* [YOUR ASSIGNMENT]
For this exercise, repeat every line of the material exactly.

====== STUDY MATERIAL ======

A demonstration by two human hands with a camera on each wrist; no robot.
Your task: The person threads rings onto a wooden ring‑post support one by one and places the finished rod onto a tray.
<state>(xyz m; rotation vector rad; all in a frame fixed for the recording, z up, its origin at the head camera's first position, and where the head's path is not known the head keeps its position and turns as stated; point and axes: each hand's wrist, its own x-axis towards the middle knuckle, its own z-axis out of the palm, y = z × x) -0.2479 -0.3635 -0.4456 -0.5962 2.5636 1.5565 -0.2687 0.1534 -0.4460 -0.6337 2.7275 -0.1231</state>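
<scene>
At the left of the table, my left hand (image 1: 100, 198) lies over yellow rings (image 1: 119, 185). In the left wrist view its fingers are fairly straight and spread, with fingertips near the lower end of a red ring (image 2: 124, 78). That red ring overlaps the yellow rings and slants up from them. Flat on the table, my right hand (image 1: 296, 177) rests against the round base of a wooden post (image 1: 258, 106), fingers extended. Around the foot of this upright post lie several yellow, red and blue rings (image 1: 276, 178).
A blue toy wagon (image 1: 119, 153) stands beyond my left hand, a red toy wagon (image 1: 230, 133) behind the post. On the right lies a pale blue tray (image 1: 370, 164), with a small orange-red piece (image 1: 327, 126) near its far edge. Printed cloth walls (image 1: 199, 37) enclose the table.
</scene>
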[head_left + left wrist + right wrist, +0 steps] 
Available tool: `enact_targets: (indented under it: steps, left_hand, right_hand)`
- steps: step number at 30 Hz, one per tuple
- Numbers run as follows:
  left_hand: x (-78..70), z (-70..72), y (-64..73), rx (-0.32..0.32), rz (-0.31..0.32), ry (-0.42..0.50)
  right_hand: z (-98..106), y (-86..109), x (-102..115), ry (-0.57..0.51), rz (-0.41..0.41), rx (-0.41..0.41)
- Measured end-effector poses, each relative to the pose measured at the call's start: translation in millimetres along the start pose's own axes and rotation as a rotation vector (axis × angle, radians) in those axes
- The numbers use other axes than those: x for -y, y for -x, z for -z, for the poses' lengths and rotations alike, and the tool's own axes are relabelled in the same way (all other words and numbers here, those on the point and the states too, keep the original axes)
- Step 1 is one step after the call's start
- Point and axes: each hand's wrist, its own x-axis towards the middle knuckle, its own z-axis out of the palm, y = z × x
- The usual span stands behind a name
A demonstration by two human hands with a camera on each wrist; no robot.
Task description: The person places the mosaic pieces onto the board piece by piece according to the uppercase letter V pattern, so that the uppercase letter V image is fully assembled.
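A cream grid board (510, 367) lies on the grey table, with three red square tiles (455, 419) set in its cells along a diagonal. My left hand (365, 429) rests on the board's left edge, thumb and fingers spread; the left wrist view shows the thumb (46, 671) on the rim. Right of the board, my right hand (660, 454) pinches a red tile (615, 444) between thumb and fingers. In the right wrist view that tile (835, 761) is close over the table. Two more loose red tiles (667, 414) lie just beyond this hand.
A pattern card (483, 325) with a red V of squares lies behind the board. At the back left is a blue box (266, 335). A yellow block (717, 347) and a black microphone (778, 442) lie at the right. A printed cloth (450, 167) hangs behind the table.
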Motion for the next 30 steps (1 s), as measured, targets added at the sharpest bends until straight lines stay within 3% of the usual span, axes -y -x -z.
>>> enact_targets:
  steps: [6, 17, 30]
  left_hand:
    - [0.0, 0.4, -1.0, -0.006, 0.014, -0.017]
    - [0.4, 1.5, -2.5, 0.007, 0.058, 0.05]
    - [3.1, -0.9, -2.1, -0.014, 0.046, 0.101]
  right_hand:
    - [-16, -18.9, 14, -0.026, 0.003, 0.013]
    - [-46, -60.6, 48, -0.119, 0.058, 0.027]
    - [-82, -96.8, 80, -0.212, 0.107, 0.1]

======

* [ANSWER SECTION]
A demonstration by two human hands with a camera on each wrist; no robot.
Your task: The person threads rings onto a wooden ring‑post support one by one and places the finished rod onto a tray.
<state>(xyz m; rotation vector rad; all in a frame fixed for the recording, z up, its origin at the head camera's first position, and where the head's path is not known the head keeps its position and turns as stated; point and axes: each hand's wrist, its own x-axis towards the middle knuckle, its own z-axis out of the palm, y = z × x) -0.2479 -0.3635 -0.4456 -0.5962 2.5636 1.5565 -0.2687 0.1534 -0.4460 -0.6337 2.7275 -0.1231</state>
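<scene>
At the left of the table, my left hand (image 1: 100, 198) lies over yellow rings (image 1: 119, 185). In the left wrist view its fingers are fairly straight and spread, with fingertips near the lower end of a red ring (image 2: 124, 78). That red ring overlaps the yellow rings and slants up from them. Flat on the table, my right hand (image 1: 296, 177) rests against the round base of a wooden post (image 1: 258, 106), fingers extended. Around the foot of this upright post lie several yellow, red and blue rings (image 1: 276, 178).
A blue toy wagon (image 1: 119, 153) stands beyond my left hand, a red toy wagon (image 1: 230, 133) behind the post. On the right lies a pale blue tray (image 1: 370, 164), with a small orange-red piece (image 1: 327, 126) near its far edge. Printed cloth walls (image 1: 199, 37) enclose the table.
</scene>
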[head_left + left wrist + right wrist, +0 steps] 
Available tool: `enact_targets: (indented under it: steps, left_hand, right_hand)`
- steps: step number at 30 Hz, one per tuple
- Numbers run as follows:
  left_hand: x (-78..70), z (-70..72), y (-64..73), rx (-0.32..0.32), rz (-0.31..0.32), ry (-0.42..0.50)
  right_hand: z (-98..106), y (-86..109), x (-102..115), ry (-0.57..0.51), rz (-0.41..0.41), rx (-0.41..0.41)
- Measured end-effector poses, each relative to the pose measured at the call's start: translation in millimetres along the start pose's own axes and rotation as a rotation vector (axis × angle, radians) in those axes
- The numbers use other axes than those: x for -y, y for -x, z for -z, for the poses' lengths and rotations alike, and the tool's own axes are relabelled in the same way (all other words and numbers here, those on the point and the states too, keep the original axes)
- Step 1 is one step after the call's start
- Point and axes: each hand's wrist, its own x-axis towards the middle knuckle, its own z-axis out of the palm, y = z × x
- The usual span stands behind a name
A demonstration by two human hands with a camera on each wrist; no robot.
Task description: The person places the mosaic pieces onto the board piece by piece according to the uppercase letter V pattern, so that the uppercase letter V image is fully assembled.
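A cream grid board (510, 367) lies on the grey table, with three red square tiles (455, 419) set in its cells along a diagonal. My left hand (365, 429) rests on the board's left edge, thumb and fingers spread; the left wrist view shows the thumb (46, 671) on the rim. Right of the board, my right hand (660, 454) pinches a red tile (615, 444) between thumb and fingers. In the right wrist view that tile (835, 761) is close over the table. Two more loose red tiles (667, 414) lie just beyond this hand.
A pattern card (483, 325) with a red V of squares lies behind the board. At the back left is a blue box (266, 335). A yellow block (717, 347) and a black microphone (778, 442) lie at the right. A printed cloth (450, 167) hangs behind the table.
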Motion for the next 30 steps (1 s), as measured, targets added at the sharpest bends until straight lines stay within 3% of the usual span, axes -y -x -z.
>>> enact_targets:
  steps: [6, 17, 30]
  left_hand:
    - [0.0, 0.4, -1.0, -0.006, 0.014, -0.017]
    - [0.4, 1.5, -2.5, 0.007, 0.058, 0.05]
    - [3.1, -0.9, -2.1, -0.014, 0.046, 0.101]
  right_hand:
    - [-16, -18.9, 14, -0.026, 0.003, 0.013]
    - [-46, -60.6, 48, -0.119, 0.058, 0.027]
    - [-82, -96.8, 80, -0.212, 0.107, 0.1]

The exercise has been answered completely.